Я невольно рассмеялась:
— Нет, конечно.
Он вздернул подбородок:
— Но разумеется, ты не можешь знать всех их секретов, правда? Ведь ты всего лишь прислуга.
И хотя Алек произнес это совершенно прозаично, без презрения, которое вкладывали в это слово Лейтон или леди Регина, то, что он так запросто от меня отмахнулся, все равно сильно задело.
— А кто, по-твоему, больше слуг знает обо всем, что происходит в доме? Да никто. Я знаю о каждом живущем в Морклиффе такое, о чем никогда не догадаются остальные члены семейства.
Ну да, это походило на хвастовство или на угрозу, что я все могу рассказать, и я сразу пожалела о своих словах. Но Алек не стал расспрашивать и, похоже, здорово растерялся.
И я воспользовалась этим преимуществом:
— А почему ты возвращаешься в Соединенные Штаты, если так и не нашел исцеления? Чтобы убраться подальше от Братства?

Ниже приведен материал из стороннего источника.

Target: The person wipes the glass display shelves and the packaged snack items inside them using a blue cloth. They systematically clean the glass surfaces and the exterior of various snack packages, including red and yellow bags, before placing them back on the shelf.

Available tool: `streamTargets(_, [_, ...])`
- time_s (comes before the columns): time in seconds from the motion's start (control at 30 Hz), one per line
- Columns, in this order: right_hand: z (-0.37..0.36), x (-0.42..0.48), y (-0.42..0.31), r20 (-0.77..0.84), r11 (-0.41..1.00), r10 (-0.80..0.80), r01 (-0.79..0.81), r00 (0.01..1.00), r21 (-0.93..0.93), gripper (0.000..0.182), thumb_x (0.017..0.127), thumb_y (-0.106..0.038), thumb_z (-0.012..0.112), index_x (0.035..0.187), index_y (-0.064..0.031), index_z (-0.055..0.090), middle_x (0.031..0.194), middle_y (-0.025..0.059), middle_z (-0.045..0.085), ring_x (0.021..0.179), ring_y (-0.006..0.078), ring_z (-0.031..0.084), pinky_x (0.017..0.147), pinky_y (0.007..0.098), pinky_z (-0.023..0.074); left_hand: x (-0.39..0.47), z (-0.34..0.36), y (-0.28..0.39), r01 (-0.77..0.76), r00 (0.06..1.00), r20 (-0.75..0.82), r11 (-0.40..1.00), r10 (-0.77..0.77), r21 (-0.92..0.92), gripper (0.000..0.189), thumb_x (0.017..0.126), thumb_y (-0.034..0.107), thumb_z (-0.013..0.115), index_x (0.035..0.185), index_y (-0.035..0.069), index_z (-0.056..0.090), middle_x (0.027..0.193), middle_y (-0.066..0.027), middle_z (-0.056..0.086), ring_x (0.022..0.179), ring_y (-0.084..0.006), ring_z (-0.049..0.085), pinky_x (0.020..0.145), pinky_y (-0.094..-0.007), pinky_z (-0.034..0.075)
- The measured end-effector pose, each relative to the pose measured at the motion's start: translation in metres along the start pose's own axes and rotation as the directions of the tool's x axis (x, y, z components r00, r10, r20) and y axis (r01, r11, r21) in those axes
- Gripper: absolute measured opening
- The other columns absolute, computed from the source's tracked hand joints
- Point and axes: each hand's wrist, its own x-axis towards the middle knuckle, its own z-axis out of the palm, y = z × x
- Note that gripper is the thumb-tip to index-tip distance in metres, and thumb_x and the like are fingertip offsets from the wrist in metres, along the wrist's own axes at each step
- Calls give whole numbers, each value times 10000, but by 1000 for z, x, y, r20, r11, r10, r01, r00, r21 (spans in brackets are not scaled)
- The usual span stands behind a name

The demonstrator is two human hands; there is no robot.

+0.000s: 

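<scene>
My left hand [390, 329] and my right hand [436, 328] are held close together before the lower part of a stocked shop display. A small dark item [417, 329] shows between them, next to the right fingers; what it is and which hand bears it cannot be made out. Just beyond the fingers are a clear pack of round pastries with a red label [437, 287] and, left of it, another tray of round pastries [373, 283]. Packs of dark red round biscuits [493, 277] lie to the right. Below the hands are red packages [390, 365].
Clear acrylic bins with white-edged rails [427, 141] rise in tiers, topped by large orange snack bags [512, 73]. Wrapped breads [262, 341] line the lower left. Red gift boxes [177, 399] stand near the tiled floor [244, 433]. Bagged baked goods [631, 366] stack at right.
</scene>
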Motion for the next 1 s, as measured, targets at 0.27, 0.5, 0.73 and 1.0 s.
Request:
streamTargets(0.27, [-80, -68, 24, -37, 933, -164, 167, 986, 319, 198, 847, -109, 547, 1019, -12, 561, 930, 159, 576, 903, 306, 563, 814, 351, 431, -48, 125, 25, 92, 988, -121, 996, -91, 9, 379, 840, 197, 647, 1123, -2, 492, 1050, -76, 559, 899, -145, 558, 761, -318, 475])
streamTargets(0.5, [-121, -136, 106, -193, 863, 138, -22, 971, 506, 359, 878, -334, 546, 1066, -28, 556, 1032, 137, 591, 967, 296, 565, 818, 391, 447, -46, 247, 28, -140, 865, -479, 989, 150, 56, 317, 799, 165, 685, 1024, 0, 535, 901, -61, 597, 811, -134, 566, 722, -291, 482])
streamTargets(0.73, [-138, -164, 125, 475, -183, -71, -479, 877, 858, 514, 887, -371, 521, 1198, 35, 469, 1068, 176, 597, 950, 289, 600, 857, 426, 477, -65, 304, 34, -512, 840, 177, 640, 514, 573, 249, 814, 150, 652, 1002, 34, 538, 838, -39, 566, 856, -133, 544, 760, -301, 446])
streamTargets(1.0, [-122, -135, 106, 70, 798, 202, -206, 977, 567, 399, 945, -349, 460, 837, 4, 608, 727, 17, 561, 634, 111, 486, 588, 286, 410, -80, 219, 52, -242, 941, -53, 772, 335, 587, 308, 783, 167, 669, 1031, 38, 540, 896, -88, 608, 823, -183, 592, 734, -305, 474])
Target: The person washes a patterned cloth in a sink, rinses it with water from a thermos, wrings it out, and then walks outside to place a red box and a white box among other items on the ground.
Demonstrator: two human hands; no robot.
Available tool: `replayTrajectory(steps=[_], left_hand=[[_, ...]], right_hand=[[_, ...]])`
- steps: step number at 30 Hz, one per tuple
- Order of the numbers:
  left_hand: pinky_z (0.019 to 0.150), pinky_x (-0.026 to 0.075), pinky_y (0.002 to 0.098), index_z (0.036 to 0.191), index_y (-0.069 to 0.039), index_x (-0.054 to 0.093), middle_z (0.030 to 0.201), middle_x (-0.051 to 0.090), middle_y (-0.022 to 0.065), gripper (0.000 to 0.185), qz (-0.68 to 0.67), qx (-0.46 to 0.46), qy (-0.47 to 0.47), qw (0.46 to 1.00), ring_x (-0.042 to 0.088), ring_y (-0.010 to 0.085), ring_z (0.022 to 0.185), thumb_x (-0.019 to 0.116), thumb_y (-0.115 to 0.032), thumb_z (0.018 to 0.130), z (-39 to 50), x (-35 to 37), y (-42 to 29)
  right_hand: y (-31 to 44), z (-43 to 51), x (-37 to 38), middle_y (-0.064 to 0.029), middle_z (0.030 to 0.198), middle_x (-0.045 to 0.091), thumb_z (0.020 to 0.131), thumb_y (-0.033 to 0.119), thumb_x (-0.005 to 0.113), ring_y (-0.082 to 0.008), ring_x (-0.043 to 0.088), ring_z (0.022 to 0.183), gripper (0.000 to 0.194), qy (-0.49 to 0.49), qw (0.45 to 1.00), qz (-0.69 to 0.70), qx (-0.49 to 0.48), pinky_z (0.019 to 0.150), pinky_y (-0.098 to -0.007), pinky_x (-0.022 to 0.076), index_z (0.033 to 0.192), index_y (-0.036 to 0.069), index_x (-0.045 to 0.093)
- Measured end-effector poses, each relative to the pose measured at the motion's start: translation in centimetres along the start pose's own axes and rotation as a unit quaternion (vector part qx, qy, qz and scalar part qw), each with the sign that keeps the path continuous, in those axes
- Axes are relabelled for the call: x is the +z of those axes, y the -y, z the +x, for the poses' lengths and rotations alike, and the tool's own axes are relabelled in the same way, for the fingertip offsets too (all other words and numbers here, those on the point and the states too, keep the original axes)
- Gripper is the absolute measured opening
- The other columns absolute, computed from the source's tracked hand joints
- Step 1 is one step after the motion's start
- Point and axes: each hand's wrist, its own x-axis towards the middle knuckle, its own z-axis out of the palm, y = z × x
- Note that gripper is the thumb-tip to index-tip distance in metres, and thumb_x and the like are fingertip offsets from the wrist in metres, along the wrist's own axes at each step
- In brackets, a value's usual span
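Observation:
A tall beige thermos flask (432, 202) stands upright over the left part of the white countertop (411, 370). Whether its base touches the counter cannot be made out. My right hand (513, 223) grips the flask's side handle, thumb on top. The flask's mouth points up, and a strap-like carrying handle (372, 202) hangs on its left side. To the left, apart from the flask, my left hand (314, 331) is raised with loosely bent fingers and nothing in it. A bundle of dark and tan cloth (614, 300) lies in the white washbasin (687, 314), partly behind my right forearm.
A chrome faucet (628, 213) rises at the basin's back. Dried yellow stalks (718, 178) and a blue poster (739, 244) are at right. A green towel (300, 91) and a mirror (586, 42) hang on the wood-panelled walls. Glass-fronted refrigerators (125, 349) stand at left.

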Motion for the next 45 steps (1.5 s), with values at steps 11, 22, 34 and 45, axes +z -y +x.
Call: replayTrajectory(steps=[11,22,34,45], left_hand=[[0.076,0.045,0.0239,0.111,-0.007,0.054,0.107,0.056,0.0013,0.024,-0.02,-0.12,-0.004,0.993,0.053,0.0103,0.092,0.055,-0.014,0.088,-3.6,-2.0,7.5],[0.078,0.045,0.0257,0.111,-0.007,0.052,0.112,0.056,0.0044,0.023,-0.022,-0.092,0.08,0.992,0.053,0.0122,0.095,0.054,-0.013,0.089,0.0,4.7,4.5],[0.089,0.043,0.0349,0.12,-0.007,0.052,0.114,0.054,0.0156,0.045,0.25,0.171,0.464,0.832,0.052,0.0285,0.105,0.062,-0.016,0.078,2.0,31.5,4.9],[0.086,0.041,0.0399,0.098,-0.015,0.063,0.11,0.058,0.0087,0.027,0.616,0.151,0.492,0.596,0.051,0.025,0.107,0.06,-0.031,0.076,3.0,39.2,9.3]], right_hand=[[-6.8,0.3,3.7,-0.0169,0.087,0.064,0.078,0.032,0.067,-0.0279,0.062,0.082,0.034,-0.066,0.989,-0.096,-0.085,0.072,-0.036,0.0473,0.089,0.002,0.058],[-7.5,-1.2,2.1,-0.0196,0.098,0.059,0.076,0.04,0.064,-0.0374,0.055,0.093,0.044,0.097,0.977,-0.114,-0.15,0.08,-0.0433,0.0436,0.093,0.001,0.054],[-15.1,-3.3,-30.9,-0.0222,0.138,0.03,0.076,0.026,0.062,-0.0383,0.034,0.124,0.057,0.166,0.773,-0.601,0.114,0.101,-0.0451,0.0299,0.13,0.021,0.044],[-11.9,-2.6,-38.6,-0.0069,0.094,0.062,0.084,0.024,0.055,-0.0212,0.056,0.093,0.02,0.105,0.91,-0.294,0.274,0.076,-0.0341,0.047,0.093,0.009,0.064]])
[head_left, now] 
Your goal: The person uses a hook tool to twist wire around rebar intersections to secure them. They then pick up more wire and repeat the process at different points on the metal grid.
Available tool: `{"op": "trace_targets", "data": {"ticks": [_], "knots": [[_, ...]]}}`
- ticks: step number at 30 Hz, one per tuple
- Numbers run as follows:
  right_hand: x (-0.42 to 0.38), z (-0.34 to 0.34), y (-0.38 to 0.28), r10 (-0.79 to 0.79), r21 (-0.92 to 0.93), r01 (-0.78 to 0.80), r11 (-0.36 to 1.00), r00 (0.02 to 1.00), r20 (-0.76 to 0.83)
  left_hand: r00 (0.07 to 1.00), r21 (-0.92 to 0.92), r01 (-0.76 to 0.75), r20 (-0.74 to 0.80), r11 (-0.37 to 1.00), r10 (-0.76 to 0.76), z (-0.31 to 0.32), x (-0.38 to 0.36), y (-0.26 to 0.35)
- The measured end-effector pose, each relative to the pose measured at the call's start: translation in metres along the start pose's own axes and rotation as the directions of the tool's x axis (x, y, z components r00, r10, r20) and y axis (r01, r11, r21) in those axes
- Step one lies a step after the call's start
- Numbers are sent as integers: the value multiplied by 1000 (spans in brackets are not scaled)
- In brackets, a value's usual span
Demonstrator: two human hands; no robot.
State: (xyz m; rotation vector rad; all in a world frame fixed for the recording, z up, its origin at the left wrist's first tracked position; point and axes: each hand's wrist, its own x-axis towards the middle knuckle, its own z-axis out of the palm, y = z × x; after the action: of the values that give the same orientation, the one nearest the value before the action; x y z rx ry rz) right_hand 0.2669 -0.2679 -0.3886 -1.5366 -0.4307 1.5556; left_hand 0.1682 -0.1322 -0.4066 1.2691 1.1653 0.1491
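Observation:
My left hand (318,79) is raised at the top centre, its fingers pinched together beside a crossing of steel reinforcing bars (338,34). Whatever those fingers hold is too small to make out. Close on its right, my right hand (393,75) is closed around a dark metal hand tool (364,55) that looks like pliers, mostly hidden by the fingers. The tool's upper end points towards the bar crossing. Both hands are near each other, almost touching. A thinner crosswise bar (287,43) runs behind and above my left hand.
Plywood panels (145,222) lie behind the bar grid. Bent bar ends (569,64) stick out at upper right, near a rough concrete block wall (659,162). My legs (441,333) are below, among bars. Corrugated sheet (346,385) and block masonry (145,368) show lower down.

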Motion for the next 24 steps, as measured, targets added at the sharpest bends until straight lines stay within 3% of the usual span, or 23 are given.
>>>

— Частично. — Лицо его потемнело, но не от гнева, а от печали. Алек обернулся ко мне, и я поняла, до чего он отчаянно одинок. И разговаривает он со мной не только потому, что чувствует себя обязанным, но потому, что, пусть даже он стыдится своей тайны, все равно ему легче оттого, что можно хоть с кем-то поговорить. — Но… я слишком опасен для приличного общества. Для любого общества. Посмотри, что я едва не сделал с тобой ночью. И что мог сделать, если бы не поел плотно как раз перед закатом. Я заперся здесь, потому что это одно из немногих мест на корабле, где ничего нельзя сломать и где после наступления темноты нет людей, но даже тут я, по твоим словам, едва не… — Остаток фразы застрял у него в горле. Алек глубоко вздохнул и продолжил: — Я хочу найти какое-нибудь изолированное место на неосвоенных землях. Где-нибудь подальше, где смогу жить, не причинив никому вреда. Отец отвезет меня на Запад, поможет устроиться и оставит там. Ему давно пора снова вернуться к нормальной жизни. По крайней мере хоть один из нас сможет жить по-человечески. И может быть, тогда Братство до меня не дотянется. — Алек снова повернулся ко мне. — Но Михаилу нужна не только шкатулка. Тем первым вечером в Саутгемптоне… наверное, ты уже поняла, что он и был тем волком, что напал на тебя.